Activity:
The entries below are to be restated exactly, and their images are to be omitted.

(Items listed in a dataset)
▼

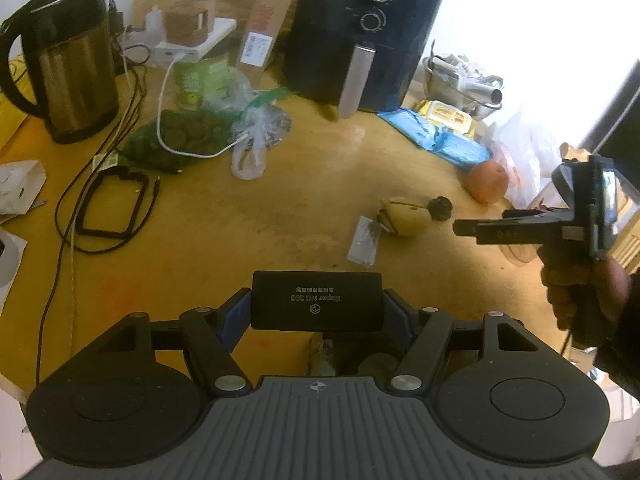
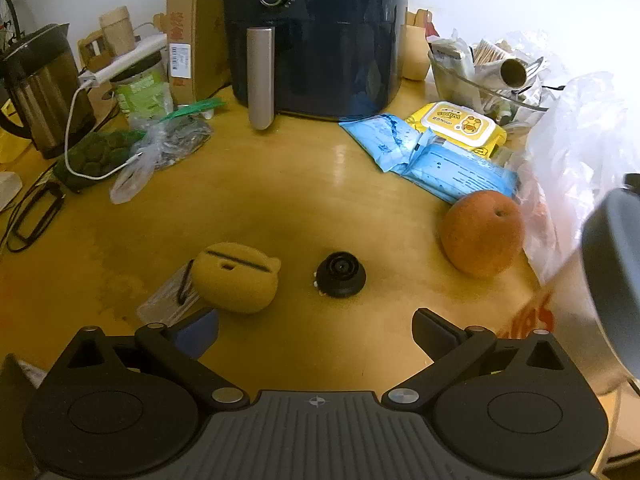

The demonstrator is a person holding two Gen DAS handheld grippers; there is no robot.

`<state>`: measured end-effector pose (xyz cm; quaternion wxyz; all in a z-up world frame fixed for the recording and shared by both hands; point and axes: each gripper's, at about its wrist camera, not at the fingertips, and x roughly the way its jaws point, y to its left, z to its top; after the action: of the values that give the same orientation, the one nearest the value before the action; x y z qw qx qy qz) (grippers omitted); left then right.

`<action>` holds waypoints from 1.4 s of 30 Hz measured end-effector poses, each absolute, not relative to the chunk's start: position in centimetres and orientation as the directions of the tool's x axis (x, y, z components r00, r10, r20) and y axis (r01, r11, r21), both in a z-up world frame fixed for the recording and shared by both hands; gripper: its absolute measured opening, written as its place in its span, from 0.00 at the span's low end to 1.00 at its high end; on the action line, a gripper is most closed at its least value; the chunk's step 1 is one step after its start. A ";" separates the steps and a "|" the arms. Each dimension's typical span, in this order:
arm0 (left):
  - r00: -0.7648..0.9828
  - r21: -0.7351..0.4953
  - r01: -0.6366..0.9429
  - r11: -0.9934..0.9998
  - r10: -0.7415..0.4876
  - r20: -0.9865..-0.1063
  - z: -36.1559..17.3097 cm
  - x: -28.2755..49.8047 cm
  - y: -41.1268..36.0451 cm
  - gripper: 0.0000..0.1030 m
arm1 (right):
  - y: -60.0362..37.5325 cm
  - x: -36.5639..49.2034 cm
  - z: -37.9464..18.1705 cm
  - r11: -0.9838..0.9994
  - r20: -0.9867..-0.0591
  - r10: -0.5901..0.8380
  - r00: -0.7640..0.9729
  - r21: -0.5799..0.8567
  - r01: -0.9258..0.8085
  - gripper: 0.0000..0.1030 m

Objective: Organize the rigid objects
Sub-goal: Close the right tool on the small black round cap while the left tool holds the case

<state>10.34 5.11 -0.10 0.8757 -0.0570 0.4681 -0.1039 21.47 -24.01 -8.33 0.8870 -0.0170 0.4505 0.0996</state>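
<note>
My left gripper (image 1: 317, 312) is shut on a flat black box (image 1: 317, 300) with white print, held above the yellow table (image 1: 240, 220). My right gripper (image 2: 316, 330) is open and empty, low over the table; it also shows in the left wrist view (image 1: 460, 227) at the right. Just ahead of it lie a yellow silicone case (image 2: 236, 278) on a clear wrapper (image 2: 168, 300), a small black round lens part (image 2: 341, 274) and an orange fruit (image 2: 482, 232).
A dark air fryer (image 2: 316, 36) stands at the back, a steel kettle (image 1: 68, 64) at the left with cables and a black frame (image 1: 112, 204). Blue and yellow wipe packs (image 2: 440, 148), plastic bags and a wire basket (image 2: 488, 76) crowd the right.
</note>
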 end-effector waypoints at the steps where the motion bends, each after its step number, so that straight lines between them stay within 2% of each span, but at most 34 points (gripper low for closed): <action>1: 0.540 -0.198 0.123 0.972 -0.233 -0.808 -0.1 10.2 5.3 0.66 | -24.0 21.8 -8.7 0.980 -0.804 0.157 0.574 0.055 -0.192 0.95; 7: 0.541 -0.196 0.072 0.978 -0.203 -0.816 -0.1 9.6 6.5 0.66 | -24.2 24.0 -10.4 0.983 -0.805 0.134 0.579 0.034 -0.180 0.82; 12: 0.542 -0.197 0.031 0.980 -0.182 -0.820 -0.2 9.0 7.4 0.66 | -24.4 25.8 -11.5 0.983 -0.810 0.139 0.569 0.044 -0.179 0.61; 14: 0.542 -0.197 0.019 0.980 -0.176 -0.822 -0.2 9.0 7.6 0.66 | -24.5 26.4 -11.9 0.983 -0.812 0.145 0.565 0.053 -0.176 0.57; 22: 0.546 -0.197 -0.021 0.980 -0.154 -0.824 -0.2 8.9 8.3 0.66 | -24.3 28.1 -13.1 0.986 -0.823 0.130 0.553 0.051 -0.156 0.31; 31: 0.552 -0.203 -0.013 0.979 -0.163 -0.818 0.0 9.2 8.2 0.66 | -24.5 27.9 -13.1 0.989 -0.822 0.129 0.554 0.064 -0.136 0.30; 42: 0.552 -0.212 0.041 0.976 -0.199 -0.810 0.0 9.7 7.2 0.66 | -24.8 26.0 -10.4 0.984 -0.788 0.157 0.595 0.074 -0.162 0.30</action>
<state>9.69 7.23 0.03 0.8769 -0.0843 0.4682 -0.0685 26.02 -24.78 -10.44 0.8929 -0.0027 0.4412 0.0894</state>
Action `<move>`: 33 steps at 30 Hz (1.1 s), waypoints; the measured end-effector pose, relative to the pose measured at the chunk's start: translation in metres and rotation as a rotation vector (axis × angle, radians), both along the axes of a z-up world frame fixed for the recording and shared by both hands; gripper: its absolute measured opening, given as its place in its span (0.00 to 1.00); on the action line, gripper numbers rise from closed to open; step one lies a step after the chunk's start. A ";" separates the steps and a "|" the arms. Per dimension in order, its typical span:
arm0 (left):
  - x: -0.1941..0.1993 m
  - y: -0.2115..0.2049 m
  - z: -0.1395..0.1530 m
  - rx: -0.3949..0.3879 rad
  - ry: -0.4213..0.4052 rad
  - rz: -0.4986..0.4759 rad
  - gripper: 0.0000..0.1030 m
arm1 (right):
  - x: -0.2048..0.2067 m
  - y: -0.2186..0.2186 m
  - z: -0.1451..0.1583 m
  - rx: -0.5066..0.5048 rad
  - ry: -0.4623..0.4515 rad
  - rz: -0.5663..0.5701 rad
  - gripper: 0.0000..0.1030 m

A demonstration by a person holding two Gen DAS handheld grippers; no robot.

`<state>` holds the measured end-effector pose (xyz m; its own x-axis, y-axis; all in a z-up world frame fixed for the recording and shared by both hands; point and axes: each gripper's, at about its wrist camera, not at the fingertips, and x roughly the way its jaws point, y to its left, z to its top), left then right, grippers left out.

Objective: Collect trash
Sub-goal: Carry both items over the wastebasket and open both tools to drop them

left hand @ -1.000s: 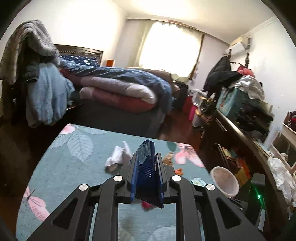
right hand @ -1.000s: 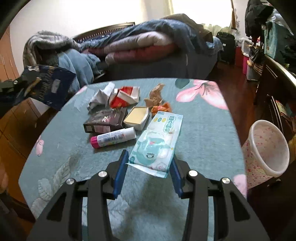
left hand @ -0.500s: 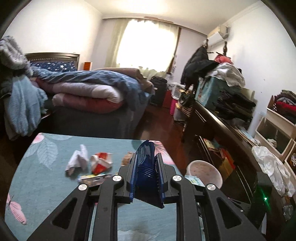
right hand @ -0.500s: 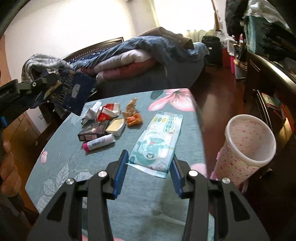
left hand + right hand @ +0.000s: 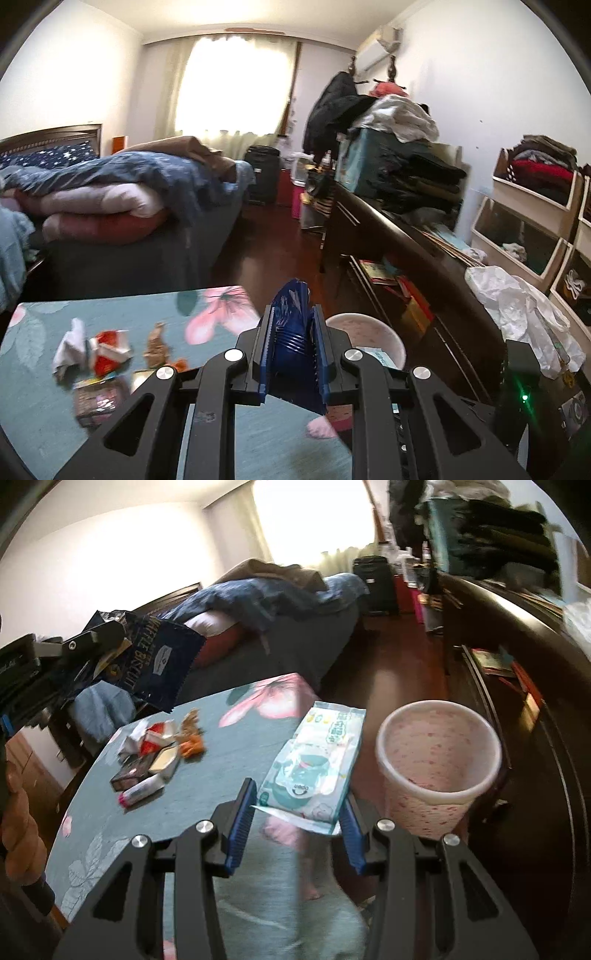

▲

Exercise result:
The demonstrator is a person holding two Gen DAS handheld grippers; there is no robot.

`<state>`: measured end-effector pose (xyz cm; quaternion wxyz; all in a z-up world frame fixed for the recording and shared by both hands; point and axes: each gripper's, at about its wrist camera, not at the fingertips, and x roughly the way its jaws point, y to its left, z to its top; after the action: of the values that give the same orientation, the one nearest the value before the action; x y z qw qx qy qz) (grippers omitted); left then right.

`<action>` holds waypoints from 1.4 s of 30 Hz measured end-effector poses, each absolute, not relative to the chunk's start: position in centimetres and orientation as the directions of the tool's x axis (x, y, z components r00, r10, r20) and y axis (r01, r11, r21), both in a z-up world frame fixed for the recording and shared by both hands; gripper: its absolute measured opening, written as its place in its span, from 0.00 at the span's low end to 1.00 at its high end; on the action line, a gripper is most closed at its least value; the chunk's step 1 is one step after its start. A ";" separates the steps and a "|" the arms. Each dimension's typical span, in this order:
arm0 (left):
  - r00: -0.7648..0.9828
  - r21: -0.7351..0.4953
  - r01: -0.6366..0.9429
  - r11: -0.9934..0.9998
  - r10: -0.7415..0.4876
  - r20: -0.9865..-0.1063
  - z: -36.1559..17.3097 cm
  - x: -28.2755..49.8047 cm
  - y: -41.1268..36.0451 cm
  - gripper: 0.0000..0.1030 m
arm1 (right):
  - y: -60.0362..37.5325 cm
  - x: -36.5639..49.2034 cm
  - z: -37.9464..18.1705 cm
  - r11: -0.9838..0.9994
  - r20: -0.9867..-0.0591
  - r10: -0.5901..0.8380
  - r00: -0.7640..0.9729
  - r21: -0.5799..0.8567
  - r01: -0.9258..0.8085
  - gripper: 0.0000..0.1030 m

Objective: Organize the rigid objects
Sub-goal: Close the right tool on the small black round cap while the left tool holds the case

<state>10.34 5.11 -0.10 0.8757 -0.0570 0.4681 -0.1039 21.47 -24.01 -8.33 0.8870 -0.0170 0.4505 0.0996</state>
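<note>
My left gripper (image 1: 317, 312) is shut on a flat black box (image 1: 317, 300) with white print, held above the yellow table (image 1: 240, 220). My right gripper (image 2: 316, 330) is open and empty, low over the table; it also shows in the left wrist view (image 1: 460, 227) at the right. Just ahead of it lie a yellow silicone case (image 2: 236, 278) on a clear wrapper (image 2: 168, 300), a small black round lens part (image 2: 341, 274) and an orange fruit (image 2: 482, 232).
A dark air fryer (image 2: 316, 36) stands at the back, a steel kettle (image 1: 68, 64) at the left with cables and a black frame (image 1: 112, 204). Blue and yellow wipe packs (image 2: 440, 148), plastic bags and a wire basket (image 2: 488, 76) crowd the right.
</note>
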 end-effector waypoints at the steps where the motion bends, each after its step number, so that straight lines between them stay within 2% of each span, but at most 34 points (gripper low for closed): <action>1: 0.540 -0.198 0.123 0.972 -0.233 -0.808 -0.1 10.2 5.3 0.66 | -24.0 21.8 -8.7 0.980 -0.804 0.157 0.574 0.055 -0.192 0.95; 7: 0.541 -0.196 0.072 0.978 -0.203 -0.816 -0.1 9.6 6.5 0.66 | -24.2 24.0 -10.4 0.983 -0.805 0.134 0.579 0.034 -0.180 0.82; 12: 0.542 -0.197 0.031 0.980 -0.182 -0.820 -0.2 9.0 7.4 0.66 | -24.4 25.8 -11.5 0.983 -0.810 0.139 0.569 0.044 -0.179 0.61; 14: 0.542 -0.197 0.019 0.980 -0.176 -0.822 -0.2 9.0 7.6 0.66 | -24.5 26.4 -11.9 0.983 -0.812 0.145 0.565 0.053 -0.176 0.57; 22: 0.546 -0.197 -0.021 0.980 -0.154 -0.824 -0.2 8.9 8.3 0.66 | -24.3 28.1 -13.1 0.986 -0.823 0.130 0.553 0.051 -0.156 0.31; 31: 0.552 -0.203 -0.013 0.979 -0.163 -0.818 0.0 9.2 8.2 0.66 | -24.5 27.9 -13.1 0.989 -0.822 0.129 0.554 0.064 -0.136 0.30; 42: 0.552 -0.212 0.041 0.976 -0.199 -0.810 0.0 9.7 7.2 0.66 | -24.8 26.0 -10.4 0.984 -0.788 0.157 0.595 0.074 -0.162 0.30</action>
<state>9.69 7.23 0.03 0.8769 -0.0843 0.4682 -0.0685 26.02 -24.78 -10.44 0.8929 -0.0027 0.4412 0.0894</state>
Action `<move>`: 33 steps at 30 Hz (1.1 s), waypoints; the measured end-effector pose, relative to the pose measured at the chunk's start: translation in metres and rotation as a rotation vector (axis × angle, radians), both along the axes of a z-up world frame fixed for the recording and shared by both hands; gripper: its absolute measured opening, given as its place in its span (0.00 to 1.00); on the action line, gripper numbers rise from closed to open; step one lies a step after the chunk's start. A ";" separates the steps and a "|" the arms. Per dimension in order, its typical span:
arm0 (left):
  - x: -0.1941..0.1993 m
  - y: -0.2115..0.2049 m
  - z: -0.1395..0.1530 m
  - rx: -0.3949..0.3879 rad
  - ry: -0.4213..0.4052 rad
  - rz: -0.4986..0.4759 rad
  - gripper: 0.0000..0.1030 m
arm1 (right):
  - x: -0.2048..0.2067 m
  - y: -0.2186..0.2186 m
  - z: -0.1451..0.1583 m
  - rx: -0.5066..0.5048 rad
  - ry: -0.4623..0.4515 rad
  - rz: -0.5663..0.5701 rad
  - gripper: 0.0000..0.1030 m

A demonstration by a person holding two Gen DAS handheld grippers; no robot.

`<state>` holds the measured end-effector pose (xyz m; its own x-axis, y-axis; all in a z-up world frame fixed for the recording and shared by both hands; point and axes: each gripper's, at about its wrist camera, not at the fingertips, and x roughly the way its jaws point, y to its left, z to its top), left then right, grippers left out.

Objective: Collect trash
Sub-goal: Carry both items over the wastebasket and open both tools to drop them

left hand @ -1.000s: 
right hand @ -1.000s: 
left hand @ -0.500s: 
right hand @ -0.500s: 
left hand + right hand @ +0.000s: 

The exercise concludes with that.